O terreno situa-se no final de um beco com menos de dois metros de largura, inserido em um bairro residencial denso, ao norte do centro de Kyoto. A viabilidade da construção foi possibilitada por uma particularidade no código de obras japonês. O casal, que reside no local juntamente com seu gato, desejava manter o jardim e as árvores maduras que cresciam ao lado da antiga casa de infância do cliente, apesar da pressão exercida pelas edificações circundantes.
O escritório Tato Architects optou por dispor a planta retangular em diagonal em relação aos limites do terreno, em vez de seguir o alinhamento padrão. Essa rotação evita o contato direto com as casas vizinhas e resulta na formação de recuos triangulares nos quatro cantos. Cada um desses recuos foi transformado em um jardim com características distintas de profundidade e iluminação. Essa abordagem singular permite preservar o jardim já existente e, simultaneamente, criar mais quatro.
Por trás dessa escolha arquitetônica, existe a crença de que, em áreas urbanas com restrições de espaço, a busca por uma otimização puramente racional tende a dominar o projeto, limitando tanto a descoberta do espaço pelos futuros moradores quanto a flexibilidade necessária para que a casa evolua com o tempo.
Para afastar a percepção visual dos vizinhos e direcionar o olhar para os jardins, o teto foi rebaixado em vez de utilizar beirais profundos. Sua altura, fixada em 2.020 milímetros, foi determinada pelas dimensões padronizadas das esquadrias de alumínio. Este teto baixo recebeu uma pintura prateada refletiva, permitindo que a luz, as sombras das folhagens e os movimentos externos penetrem no interior, fazendo com que a superfície física se torne um fenômeno de limites indefinidos.
A baixa altura do pé-direito não provoca sensação de confinamento, mas sim a impressão de estar próximo a uma tela que projeta o ambiente externo. No centro da planta, foi criado um vazio que espelha a silhueta do lote em escala reduzida, oferecendo uma abertura vertical ao espaço rebaixado. No pavimento superior, atravessando esse vão, encontra-se uma mesa quadrada de 2,4 metros, versátil para servir como mesa de jantar, escrivaninha ou bancada de trabalho, conectando sutilmente os quartos e o banheiro sem impor um uso rígido.
Os dois andares são próximos o suficiente para que seja possível alcançar o teto com a mão estendida, mas funcionam como universos separados. No térreo, há um espaço abstrato caracterizado pelo teto prateado e pelo piso de argamassa desempenada.
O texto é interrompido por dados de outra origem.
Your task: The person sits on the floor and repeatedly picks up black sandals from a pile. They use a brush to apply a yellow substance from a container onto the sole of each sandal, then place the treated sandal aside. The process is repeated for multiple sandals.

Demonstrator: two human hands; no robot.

Já o andar superior apresenta um ambiente mais tátil, construído em compensado naval (lauan) e com tetos que seguem a inclinação do telhado de duas águas.
As paredes internas seguem os limites do lote, que respeitam a grade ortogonal da antiga Kyoto, enquanto apenas as fachadas externas foram giradas. A estrutura de pilares e vigas de madeira é coberta por chapas onduladas de aço galvanizado e envolvida por uma tela de alambrado destinada às plantas dos moradores. A escada foi discretamente escondida dentro de um armário, dando ao casal controle sobre o acesso do gato aos diferentes ambientes.
Yo Shimada descreve o projeto afirmando: «O que esta casa propõe é uma forma composta por reflexos e margens». Ele acrescenta que, tendo nascido de um lote específico, a residência visa ser um modelo de operações que podem ser reproduzidas em outros contextos. Esta descrição do projeto foi fornecida por Miwa Negoro, sendo a tradução realizada por inteligência artificial.